====== Data records ======

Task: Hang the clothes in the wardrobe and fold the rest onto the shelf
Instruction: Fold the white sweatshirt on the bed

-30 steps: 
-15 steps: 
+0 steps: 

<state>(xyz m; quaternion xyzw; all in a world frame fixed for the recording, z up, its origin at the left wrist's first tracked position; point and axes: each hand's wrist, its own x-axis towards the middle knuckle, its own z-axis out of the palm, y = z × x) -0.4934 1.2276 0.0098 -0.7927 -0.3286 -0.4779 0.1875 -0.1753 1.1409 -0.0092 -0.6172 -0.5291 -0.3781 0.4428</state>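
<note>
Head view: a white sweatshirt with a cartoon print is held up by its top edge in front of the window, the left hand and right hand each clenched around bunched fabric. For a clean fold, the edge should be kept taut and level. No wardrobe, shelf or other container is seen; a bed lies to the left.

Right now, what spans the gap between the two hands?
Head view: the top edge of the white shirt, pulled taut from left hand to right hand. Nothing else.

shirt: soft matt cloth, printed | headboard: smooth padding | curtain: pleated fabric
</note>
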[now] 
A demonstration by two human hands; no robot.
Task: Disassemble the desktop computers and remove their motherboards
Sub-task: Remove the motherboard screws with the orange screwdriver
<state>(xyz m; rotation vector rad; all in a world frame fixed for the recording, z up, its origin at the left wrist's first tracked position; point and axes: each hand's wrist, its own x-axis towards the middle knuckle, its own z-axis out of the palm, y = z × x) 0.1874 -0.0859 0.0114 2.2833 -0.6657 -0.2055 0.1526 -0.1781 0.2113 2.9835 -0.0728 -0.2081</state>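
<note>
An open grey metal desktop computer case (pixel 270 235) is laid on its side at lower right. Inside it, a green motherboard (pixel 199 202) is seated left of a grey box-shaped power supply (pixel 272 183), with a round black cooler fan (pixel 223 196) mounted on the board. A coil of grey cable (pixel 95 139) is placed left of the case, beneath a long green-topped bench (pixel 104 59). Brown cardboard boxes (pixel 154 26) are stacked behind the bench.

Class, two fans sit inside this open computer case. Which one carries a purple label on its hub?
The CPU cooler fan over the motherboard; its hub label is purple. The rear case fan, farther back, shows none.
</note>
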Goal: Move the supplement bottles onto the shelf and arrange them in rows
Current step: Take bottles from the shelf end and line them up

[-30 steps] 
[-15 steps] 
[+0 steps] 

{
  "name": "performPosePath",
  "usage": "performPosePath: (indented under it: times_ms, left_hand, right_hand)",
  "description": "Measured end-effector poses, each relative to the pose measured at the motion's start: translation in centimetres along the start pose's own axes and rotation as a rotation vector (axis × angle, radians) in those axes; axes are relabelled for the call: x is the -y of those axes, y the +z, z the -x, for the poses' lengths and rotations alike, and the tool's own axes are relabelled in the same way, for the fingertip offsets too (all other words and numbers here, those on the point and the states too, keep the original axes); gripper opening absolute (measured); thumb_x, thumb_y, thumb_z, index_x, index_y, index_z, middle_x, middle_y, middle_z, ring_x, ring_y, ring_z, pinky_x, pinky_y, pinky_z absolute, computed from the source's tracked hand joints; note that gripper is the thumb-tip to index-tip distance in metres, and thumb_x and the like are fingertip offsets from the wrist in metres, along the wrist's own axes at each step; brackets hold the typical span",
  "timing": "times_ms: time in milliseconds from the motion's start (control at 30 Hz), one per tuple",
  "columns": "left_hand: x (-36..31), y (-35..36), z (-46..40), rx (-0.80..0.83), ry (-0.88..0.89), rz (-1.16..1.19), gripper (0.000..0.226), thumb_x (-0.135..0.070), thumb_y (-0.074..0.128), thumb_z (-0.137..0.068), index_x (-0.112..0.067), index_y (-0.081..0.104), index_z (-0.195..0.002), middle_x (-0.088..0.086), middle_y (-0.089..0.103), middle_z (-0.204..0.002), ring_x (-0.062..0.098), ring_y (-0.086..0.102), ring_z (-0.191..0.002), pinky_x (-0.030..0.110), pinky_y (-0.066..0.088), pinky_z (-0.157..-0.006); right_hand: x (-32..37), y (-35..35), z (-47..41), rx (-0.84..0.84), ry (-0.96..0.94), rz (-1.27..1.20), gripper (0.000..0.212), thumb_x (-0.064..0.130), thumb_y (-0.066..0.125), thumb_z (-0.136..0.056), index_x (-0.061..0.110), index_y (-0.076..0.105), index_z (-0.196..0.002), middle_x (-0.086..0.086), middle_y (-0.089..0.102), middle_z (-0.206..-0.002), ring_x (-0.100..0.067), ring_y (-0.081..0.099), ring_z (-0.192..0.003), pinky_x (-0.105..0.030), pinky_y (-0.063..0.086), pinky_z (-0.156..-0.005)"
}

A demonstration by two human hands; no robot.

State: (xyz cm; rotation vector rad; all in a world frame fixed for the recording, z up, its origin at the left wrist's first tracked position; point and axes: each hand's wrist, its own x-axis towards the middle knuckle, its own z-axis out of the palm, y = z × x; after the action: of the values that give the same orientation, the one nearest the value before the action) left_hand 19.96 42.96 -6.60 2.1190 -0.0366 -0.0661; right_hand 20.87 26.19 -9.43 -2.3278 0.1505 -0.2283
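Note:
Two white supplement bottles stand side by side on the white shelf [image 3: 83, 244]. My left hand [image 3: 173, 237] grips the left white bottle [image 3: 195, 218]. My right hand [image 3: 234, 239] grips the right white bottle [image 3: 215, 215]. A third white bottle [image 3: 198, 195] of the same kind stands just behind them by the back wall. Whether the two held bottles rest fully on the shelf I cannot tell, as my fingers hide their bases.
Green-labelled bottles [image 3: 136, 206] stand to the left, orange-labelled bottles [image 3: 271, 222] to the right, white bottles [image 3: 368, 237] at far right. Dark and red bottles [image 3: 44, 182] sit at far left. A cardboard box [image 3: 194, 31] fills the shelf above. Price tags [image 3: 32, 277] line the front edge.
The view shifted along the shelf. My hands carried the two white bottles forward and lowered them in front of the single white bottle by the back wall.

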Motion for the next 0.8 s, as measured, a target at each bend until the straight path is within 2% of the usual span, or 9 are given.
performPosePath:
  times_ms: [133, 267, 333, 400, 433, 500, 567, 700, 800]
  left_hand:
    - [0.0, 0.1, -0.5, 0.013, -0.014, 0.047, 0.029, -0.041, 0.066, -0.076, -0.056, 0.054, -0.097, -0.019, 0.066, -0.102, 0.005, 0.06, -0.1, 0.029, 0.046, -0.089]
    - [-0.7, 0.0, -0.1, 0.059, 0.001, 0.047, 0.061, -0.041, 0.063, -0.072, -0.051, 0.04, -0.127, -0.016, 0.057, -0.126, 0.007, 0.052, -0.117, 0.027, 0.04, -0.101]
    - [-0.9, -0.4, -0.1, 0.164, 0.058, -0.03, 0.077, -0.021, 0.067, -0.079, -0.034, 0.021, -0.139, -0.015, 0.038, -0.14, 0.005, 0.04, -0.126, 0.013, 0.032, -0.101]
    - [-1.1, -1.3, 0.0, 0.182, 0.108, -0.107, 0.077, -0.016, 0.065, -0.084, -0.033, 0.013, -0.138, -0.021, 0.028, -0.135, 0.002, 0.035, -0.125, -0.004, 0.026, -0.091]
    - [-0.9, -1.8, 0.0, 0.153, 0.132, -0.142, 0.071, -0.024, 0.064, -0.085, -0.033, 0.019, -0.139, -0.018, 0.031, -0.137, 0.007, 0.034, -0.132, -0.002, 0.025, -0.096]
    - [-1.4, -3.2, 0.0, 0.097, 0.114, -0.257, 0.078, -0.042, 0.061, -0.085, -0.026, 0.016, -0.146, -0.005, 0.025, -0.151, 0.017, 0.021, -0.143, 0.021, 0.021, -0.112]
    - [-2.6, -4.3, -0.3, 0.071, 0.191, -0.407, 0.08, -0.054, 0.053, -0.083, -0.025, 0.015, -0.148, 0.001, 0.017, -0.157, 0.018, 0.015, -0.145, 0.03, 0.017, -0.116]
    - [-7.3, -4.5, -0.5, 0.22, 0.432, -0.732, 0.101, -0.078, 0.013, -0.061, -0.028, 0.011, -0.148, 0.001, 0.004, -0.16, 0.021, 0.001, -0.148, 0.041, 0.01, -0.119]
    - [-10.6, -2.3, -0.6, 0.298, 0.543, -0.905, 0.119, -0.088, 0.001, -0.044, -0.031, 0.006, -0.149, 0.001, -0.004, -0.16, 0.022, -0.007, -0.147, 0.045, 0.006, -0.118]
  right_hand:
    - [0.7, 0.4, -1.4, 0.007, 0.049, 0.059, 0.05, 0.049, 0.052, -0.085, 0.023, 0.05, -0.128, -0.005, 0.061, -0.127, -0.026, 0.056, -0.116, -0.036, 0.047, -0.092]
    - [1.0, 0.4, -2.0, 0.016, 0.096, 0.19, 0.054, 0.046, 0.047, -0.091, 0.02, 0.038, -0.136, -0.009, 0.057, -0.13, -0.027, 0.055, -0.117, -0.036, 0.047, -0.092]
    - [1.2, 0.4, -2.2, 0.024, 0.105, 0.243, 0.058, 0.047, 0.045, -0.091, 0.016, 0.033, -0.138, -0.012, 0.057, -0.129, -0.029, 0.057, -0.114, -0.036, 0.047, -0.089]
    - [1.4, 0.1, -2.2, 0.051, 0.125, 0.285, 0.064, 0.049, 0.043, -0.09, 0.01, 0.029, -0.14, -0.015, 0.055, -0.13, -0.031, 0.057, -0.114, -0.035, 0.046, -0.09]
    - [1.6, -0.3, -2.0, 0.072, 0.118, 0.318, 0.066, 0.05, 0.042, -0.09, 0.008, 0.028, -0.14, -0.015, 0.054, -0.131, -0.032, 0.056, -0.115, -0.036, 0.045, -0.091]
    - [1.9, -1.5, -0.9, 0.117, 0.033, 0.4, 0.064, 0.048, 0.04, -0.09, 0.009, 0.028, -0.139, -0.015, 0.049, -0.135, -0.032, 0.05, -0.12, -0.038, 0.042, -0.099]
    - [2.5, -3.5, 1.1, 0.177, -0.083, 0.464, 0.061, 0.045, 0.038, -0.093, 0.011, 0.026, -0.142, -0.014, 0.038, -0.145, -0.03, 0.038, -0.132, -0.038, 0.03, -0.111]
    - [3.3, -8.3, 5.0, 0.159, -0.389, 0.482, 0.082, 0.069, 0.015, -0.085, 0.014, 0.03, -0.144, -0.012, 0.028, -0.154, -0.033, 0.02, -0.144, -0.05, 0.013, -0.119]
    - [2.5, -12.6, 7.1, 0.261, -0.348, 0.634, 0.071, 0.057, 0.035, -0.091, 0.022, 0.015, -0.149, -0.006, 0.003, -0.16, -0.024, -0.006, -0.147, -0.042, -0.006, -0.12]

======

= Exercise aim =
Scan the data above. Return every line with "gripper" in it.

= Completed task =
  "description": "Measured end-effector poses, each relative to the pose measured at the motion's start: translation in centimetres along the start pose's own axes and rotation as a rotation vector (axis × angle, radians) in those axes; axes are relabelled for the call: x is the -y of those axes, y the +z, z the -x, for the poses' lengths and rotations alike, and the tool's own axes are relabelled in the same way, for the fingertip offsets too (all other words and numbers here, those on the point and the states too, keep the original axes); gripper opening absolute (measured); thumb_x, thumb_y, thumb_z, index_x, index_y, index_z, middle_x, middle_y, middle_z, ring_x, ring_y, ring_z, pinky_x, pinky_y, pinky_z absolute, computed from the source's tracked hand joints; note that gripper is the thumb-tip to index-tip distance in metres, and thumb_x and the like are fingertip offsets from the wrist in metres, along the wrist's own axes at each step; brackets hold the typical span",
  "columns": "left_hand: x (-36..31), y (-35..36), z (-46..40), rx (-0.80..0.83), ry (-0.88..0.89), rz (-1.16..1.19), gripper (0.000..0.226), thumb_x (-0.135..0.070), thumb_y (-0.074..0.128), thumb_z (-0.137..0.068), index_x (-0.112..0.067), index_y (-0.081..0.104), index_z (-0.195..0.002), middle_x (-0.088..0.086), middle_y (-0.089..0.103), middle_z (-0.204..0.002), ring_x (-0.062..0.098), ring_y (-0.086..0.102), ring_z (-0.191..0.002), pinky_x (-0.030..0.110), pinky_y (-0.066..0.088), pinky_z (-0.157..-0.006); right_hand: x (-32..37), y (-35..35), z (-47..41), rx (-0.84..0.84), ry (-0.96..0.94), rz (-1.27..1.20), gripper (0.000..0.212), thumb_x (-0.064..0.130), thumb_y (-0.066..0.125), thumb_z (-0.136..0.056), index_x (-0.061..0.110), index_y (-0.076..0.105), index_z (-0.196..0.002), middle_x (-0.086..0.086), middle_y (-0.089..0.102), middle_z (-0.206..-0.002), ring_x (-0.100..0.067), ring_y (-0.081..0.099), ring_z (-0.192..0.003), pinky_x (-0.105..0.030), pinky_y (-0.063..0.086), pinky_z (-0.156..-0.005)"

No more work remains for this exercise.